A Taranto un intero popolo per cinquant’anni si è immolato per sopravvivere e per comprarsi l’auto nuova. Ed è stato immolato sull’altare dell’industrialismo, dell’acciaio ad ogni costo. Con la crisi della politica la stessa partecipazione di massa ad azioni collettive da molti autori veniva ancora di recente considerata inattuale. Eppure Taranto come i No Tav della Val di Susa, i No Dal Molin a Vicenza, segnalano una nuova partecipazione. Le masse si mobilitano. 
Cruciale il 2013: se la neonata legge ‘ammazza Taranto’ sarà dichiarata incostituzionale, se il movimento di ‘Taranto Libera’ e dintorni non sparirà per consunzione, perché presa dalla fatica di durare, di inventarsi forme nuove, creative ma pur sempre nonviolente, la città sarà cambiata per sempre e con essa l’Italia intera.
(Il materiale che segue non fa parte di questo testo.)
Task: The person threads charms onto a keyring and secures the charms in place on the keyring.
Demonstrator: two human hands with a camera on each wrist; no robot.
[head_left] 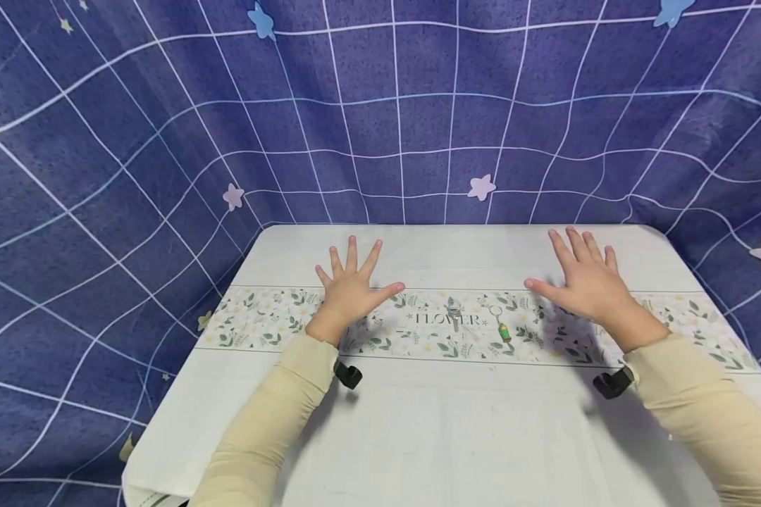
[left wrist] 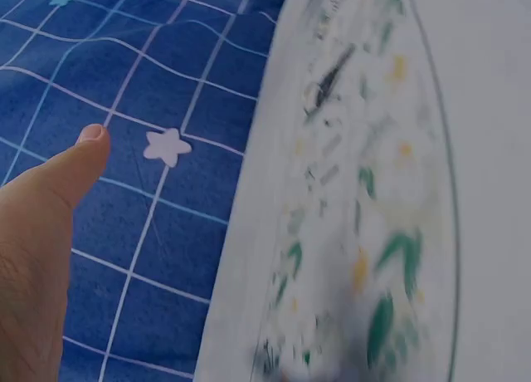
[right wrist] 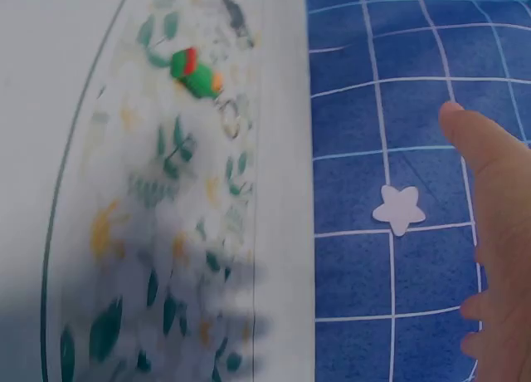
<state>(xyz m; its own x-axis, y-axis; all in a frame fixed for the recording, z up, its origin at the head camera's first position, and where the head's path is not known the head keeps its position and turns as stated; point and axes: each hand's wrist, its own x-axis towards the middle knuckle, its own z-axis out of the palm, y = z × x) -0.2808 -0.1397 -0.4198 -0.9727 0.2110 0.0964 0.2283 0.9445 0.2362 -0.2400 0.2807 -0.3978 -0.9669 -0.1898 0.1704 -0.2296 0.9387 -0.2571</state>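
Note:
My left hand (head_left: 349,292) hovers above the left part of the floral cloth band, fingers spread and nothing in its grasp. On the other side my right hand (head_left: 590,285) is likewise spread and holds nothing. Between them lies a keychain (head_left: 504,332) with a small green charm and a metal ring; the right wrist view shows the charm (right wrist: 197,75) with a red and an orange part. Left of it sits a slim grey metallic object (head_left: 454,317), dark and blurred in the left wrist view; its kind is unclear. Both hands are apart from these things.
A white tablecloth (head_left: 418,415) covers the table, crossed by a band of printed flowers and the word FLOWER. Behind and to the left hangs a blue gridded curtain (head_left: 368,127) with stars. Each wrist wears a black camera mount (head_left: 349,376).

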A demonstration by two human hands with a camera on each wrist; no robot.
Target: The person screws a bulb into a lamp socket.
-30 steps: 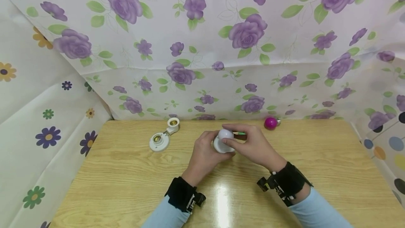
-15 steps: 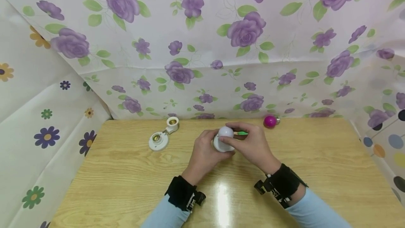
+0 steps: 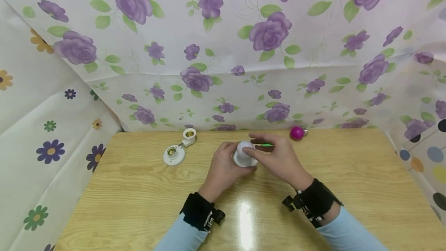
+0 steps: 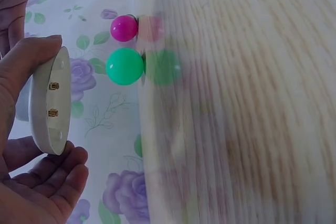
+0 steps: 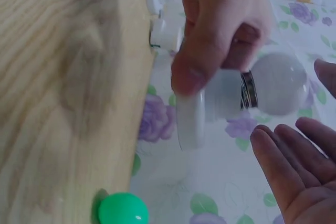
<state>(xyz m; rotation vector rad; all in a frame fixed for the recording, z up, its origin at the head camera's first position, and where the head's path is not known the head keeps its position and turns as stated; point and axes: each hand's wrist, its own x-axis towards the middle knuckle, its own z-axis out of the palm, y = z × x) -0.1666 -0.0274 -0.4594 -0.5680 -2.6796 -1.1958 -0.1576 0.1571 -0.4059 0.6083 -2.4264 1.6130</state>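
The left hand (image 3: 224,165) grips a white round lamp socket (image 5: 191,121); the right hand (image 3: 278,160), thumb and fingers apart, is beside its white globe-shaped bulb (image 5: 281,82), metal thread (image 5: 249,90) partly showing.

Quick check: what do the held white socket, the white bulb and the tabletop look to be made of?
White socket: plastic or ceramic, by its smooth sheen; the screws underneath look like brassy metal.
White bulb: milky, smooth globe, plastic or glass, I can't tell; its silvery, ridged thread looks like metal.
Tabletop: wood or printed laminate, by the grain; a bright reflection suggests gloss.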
La provincia ionica non sapeva di essere così influente sulle sorti dell’acciaio di tutta Italia e dunque del sistema industriale nazionale. Ora lì lo sanno tutti.
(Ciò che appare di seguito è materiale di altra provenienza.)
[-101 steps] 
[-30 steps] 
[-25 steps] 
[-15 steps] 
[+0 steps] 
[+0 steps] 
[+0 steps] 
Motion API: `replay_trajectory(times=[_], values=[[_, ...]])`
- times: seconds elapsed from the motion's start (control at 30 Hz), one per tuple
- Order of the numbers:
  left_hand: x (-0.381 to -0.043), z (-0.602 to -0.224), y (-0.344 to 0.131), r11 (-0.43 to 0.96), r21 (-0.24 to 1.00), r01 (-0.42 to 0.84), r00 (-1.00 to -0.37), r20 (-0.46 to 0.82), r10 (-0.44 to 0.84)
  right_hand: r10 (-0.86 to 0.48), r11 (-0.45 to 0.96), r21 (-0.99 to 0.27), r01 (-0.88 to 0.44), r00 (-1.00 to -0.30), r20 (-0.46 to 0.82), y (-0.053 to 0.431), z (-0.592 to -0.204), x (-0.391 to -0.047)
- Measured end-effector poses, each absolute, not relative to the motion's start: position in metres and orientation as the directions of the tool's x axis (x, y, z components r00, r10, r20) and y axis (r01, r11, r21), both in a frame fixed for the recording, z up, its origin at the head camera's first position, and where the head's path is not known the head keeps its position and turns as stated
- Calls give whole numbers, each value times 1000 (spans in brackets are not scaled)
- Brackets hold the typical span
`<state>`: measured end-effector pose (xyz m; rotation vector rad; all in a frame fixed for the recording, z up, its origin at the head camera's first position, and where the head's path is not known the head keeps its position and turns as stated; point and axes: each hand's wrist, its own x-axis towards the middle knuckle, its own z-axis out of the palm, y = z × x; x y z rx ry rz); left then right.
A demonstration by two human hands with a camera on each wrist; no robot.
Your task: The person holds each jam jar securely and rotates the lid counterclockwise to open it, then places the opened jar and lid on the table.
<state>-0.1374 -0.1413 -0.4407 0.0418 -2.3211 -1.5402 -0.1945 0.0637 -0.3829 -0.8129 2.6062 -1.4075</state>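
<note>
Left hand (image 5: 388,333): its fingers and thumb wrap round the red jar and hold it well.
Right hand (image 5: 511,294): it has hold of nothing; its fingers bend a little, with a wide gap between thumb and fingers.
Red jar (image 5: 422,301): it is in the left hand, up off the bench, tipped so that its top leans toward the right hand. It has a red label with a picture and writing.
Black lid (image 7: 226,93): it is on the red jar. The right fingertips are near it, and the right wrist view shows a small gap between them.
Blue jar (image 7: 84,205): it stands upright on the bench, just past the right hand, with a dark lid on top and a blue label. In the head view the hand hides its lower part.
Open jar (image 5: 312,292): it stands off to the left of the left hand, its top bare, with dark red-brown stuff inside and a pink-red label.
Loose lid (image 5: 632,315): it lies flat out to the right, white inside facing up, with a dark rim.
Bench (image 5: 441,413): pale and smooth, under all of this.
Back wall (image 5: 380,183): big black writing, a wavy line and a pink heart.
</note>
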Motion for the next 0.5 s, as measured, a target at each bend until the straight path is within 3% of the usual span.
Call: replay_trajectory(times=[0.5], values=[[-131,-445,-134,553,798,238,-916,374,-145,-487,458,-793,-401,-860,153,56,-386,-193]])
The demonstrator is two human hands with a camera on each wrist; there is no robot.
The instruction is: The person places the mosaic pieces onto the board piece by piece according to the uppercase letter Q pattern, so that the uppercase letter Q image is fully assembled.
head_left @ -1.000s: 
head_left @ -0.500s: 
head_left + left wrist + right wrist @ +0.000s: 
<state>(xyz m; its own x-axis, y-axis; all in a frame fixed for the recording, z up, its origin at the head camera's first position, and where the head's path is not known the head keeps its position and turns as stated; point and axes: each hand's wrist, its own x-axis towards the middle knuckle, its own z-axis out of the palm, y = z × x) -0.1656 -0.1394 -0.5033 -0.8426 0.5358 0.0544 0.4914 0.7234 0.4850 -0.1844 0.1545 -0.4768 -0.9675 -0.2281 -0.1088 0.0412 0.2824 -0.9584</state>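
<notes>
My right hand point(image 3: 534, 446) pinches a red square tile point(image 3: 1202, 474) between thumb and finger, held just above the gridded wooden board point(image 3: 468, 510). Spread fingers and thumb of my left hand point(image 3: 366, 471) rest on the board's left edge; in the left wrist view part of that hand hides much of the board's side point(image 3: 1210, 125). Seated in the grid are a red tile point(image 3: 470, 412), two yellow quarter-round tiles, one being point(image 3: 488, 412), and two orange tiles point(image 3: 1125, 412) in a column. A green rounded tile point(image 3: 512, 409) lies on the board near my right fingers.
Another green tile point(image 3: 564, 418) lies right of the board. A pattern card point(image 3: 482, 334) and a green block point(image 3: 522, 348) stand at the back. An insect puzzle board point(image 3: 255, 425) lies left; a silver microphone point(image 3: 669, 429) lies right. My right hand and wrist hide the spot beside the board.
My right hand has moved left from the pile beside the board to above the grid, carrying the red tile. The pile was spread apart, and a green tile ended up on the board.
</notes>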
Potrebbero rivedersi presto scene come quella accaduta quasi all’inizio del corteo di una settimana fa, quando un militante anziano, sempre presente a tutti i raduni che contano, citofonava all’impazzata ai condomini di viale Liguria urlando di scendere, unirsi agli altri, manifestare. 
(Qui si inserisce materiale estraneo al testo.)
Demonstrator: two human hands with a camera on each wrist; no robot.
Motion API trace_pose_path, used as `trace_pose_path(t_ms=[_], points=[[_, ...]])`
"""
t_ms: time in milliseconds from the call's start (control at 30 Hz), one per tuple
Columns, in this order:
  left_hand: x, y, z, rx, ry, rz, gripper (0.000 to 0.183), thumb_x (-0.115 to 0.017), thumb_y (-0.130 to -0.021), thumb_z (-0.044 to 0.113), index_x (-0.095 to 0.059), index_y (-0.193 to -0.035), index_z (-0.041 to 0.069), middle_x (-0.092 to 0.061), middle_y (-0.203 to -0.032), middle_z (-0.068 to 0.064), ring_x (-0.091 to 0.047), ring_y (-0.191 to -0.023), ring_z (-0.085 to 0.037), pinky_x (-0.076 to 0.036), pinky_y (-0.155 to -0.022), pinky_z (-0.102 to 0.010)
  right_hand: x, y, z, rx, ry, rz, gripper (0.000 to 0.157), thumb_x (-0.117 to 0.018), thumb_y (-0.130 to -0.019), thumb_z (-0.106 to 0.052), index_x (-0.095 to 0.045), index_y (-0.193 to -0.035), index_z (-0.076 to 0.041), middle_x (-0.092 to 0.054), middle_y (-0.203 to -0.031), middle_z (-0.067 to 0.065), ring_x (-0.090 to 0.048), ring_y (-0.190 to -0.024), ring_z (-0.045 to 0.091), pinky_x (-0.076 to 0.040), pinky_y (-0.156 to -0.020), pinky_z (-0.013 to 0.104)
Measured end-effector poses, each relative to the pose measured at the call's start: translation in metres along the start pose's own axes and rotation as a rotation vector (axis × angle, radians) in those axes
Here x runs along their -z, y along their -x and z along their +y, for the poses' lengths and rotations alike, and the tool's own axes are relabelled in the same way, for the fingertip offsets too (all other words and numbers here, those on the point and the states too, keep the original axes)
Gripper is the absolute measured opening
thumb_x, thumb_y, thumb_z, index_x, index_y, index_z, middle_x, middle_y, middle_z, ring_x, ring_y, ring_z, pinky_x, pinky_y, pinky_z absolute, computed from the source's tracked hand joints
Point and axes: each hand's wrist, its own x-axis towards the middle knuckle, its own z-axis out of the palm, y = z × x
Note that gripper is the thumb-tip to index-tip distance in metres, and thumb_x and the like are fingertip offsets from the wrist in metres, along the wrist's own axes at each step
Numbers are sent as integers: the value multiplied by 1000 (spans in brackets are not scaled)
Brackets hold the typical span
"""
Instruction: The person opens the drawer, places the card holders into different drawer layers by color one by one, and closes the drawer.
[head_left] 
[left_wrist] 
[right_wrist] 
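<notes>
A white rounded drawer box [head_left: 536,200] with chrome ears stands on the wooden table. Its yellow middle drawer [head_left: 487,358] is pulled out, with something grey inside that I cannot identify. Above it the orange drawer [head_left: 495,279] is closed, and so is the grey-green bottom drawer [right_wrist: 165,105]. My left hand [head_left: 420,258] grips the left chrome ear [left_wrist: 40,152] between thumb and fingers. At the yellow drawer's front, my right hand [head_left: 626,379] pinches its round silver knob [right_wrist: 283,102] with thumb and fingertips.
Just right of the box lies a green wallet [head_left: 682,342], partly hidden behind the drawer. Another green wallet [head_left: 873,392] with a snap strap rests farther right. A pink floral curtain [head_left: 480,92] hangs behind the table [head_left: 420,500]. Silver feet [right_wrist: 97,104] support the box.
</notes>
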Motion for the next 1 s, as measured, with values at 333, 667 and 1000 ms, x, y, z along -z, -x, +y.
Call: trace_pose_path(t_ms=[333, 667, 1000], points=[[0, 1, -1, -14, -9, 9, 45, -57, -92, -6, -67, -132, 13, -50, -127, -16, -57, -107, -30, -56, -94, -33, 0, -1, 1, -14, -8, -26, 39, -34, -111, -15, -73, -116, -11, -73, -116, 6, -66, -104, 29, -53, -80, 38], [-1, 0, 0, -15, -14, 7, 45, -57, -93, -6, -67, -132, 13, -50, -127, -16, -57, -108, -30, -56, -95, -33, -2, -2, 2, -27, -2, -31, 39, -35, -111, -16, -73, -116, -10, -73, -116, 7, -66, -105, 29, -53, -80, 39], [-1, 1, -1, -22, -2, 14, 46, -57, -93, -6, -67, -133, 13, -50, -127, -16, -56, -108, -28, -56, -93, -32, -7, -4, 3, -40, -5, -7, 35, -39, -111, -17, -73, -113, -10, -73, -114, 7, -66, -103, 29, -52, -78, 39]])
Angelo Cannata, un ragazzone conosciutissimo in città vecchia per l’impegno sociale e per la salvaguardia della mitilicoltura, sempre sabato raccontava come sia cambiato dentro dopo quel fatidico 26 luglio, quando avvenne il famoso sequestro degli impianti Ilva. Non aveva buona memoria. Da questa estate ricorda tutto, date, coincidenze, manifestazioni, santi, è diventato un calendario vivente. È uno dei tanti colpiti dal big bang delle coscienze. Tra molti anni, quando i nipoti chiederanno dove era quell'estate del 2012 mentre cambiava la storia di Taranto, Angelo saprà cosa rispondere.
L’uso della testa e prima ancora dei corpi come durante una manifestazione obbliga a riscoprire, assaporare la lentezza. Perché bisogna aspettare, stare fermi. Fare gruppo, numero, il tuo privato diventa pubblico. Si tratta di scrivere con i piedi un discorso comune, invocare marciando quello che molti faticherebbero a dire con proprie parole. Un po' come il vecchio rosario per le nonnine, che sostituiva lo sforzo personale di trovare un canale comunicativo con Dio: manifestare è un atto di fede. Qualcuno in giro sabato scorso si chiedeva cosa sarebbe cambiato dopo tutto ciò. Sarà scontato dirlo, ma forse sono cambiati i tarantini. 
Non cambieranno presto i media conniventi, come le intercettazioni hanno dimostrato ampiamente a Taranto. E allora questa fase di silenzio stampa doloso potrebbe cedere il passo alla repressione. Se la città continuerà a gridare a vuoto la propria disperazione qualche gesto isterico potrebbe materializzarsi. Non aspettano altro i signori dell’acciaio. Fondamentale sarà il ruolo delle Forze dell’Ordine, della politica, del mondo imprenditoriale: dovranno dire con chi stanno, se nuovamente complici di piani antidemocratici di sabotaggio del dissenso o con la democrazia dal basso, con il diritto ad autodeterminarsi. A Taranto questa ipotetica spirale di violenza potrebbe fallire in partenza per la mancanza di un pezzo fondamentale per questo disegno incoffessabile: il 15 dicembre le vie del Borgo tarantino risuonavano di urla contro un certo don Marco (ex segretario dell’allora vescovo Mons. Benigno Papa) e ovviamente contro il Ministro dell’Ambiente (si fa per dire) Clini. Invocavano a gran voce Patrizia Todisco. Magistrata a Taranto.